# Semantic interoperability and characterization of data provenance in   computational molecular engineering

**Authors:** M. T. Horsch, C. Niethammer, G. Boccardo, P. Carbone, S., Chiacchiera, M. Chiricotto, J. D. Elliott, V. Lobaskin, P., Neumann, P. Schiffels, M. A. Seaton, I. T. Todorov, J. Vrabec and, W. L. Cavalcanti

arXiv: 1908.02335 · 2019-12-20

## TL;DR

This paper develops ontologies to enable semantic interoperability of simulation workflows in computational molecular engineering, facilitating better data sharing and understanding across diverse platforms.

## Contribution

It introduces two formal ontologies, VISO and OSMO, to standardize metadata representation of simulation entities and workflows, enhancing interoperability.

## Key findings

- VISO effectively models software packages and features.
- OSMO formalizes simulation workflows based on MODA notation.
- Successful application to TaLPas workflow demonstrates practical utility.

## Abstract

By introducing a common representational system for metadata that describe the employed simulation workflows, diverse sources of data and platforms in computational molecular engineering, such as workflow management systems, can become interoperable at the semantic level.
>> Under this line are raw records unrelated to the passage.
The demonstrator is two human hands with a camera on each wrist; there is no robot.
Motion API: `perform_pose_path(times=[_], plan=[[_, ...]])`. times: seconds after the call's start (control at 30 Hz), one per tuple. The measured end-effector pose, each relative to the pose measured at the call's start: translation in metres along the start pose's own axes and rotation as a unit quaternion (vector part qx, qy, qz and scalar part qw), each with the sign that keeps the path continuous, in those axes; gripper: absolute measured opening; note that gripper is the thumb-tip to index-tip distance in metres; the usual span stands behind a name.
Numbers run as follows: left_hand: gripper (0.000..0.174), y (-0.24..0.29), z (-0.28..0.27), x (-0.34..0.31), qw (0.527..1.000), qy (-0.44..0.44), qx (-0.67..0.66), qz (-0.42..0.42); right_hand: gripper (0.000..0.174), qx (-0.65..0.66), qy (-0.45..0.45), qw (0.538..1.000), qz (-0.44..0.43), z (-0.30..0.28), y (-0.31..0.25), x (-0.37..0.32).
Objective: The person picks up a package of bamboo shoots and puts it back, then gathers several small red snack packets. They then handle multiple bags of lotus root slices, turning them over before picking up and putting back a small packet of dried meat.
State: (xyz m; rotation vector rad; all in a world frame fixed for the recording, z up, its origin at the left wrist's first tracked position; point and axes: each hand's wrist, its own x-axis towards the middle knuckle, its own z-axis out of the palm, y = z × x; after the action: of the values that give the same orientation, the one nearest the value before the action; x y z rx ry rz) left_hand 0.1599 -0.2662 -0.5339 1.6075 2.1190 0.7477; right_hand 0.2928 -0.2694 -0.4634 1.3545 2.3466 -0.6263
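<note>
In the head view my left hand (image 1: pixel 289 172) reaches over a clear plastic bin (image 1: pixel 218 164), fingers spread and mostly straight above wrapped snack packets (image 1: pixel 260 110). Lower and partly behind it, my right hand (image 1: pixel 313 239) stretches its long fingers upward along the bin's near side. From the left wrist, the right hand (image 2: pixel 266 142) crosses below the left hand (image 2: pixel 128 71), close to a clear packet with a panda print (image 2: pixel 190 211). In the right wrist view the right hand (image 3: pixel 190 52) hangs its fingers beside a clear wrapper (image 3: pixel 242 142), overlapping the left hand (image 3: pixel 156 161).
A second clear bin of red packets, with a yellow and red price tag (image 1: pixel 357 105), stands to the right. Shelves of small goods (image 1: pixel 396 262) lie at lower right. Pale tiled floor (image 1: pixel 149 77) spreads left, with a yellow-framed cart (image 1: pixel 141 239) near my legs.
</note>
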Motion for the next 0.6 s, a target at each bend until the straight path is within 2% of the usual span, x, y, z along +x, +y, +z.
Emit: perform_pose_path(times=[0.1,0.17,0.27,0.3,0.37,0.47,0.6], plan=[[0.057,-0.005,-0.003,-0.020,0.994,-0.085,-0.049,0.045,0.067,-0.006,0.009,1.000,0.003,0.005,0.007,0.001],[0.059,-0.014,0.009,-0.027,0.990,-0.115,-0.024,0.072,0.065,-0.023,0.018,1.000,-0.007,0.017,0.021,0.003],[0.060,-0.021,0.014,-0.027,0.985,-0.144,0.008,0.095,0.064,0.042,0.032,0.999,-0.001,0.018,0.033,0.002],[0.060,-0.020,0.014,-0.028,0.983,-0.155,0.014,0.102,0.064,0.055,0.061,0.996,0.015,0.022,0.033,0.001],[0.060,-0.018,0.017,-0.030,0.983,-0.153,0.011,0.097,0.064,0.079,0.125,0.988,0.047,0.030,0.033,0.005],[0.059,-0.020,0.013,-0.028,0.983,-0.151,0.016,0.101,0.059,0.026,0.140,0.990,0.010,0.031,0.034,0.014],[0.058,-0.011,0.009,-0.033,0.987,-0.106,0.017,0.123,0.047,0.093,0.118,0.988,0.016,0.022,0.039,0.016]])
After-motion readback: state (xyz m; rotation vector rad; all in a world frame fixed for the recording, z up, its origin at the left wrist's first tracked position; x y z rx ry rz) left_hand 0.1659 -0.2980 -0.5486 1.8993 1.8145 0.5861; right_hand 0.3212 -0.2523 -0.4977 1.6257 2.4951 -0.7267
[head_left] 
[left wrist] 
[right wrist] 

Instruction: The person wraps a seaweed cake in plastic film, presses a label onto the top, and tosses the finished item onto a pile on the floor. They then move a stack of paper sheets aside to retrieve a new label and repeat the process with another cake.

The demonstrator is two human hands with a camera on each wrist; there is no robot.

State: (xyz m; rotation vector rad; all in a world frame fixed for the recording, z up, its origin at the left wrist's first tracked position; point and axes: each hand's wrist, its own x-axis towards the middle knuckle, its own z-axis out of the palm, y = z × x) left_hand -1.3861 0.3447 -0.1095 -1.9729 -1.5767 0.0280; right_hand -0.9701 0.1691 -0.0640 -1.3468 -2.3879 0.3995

To achieve semantic interoperability, the present work introduces two ontologies that provide a formal specification of the entities occurring in a simulation workflow and the relations between them: The software ontology VISO is developed to represent software packages and their features, and OSMO, an ontology for simulation, modelling, and optimization, is introduced on the basis of MODA, a previously developed semi-intuitive graph notation for workflows in materials modelling. As a proof of concept, OSMO is employed to describe a use case of the TaLPas workflow management system, a scheduler and workflow optimizer for particle-based simulations.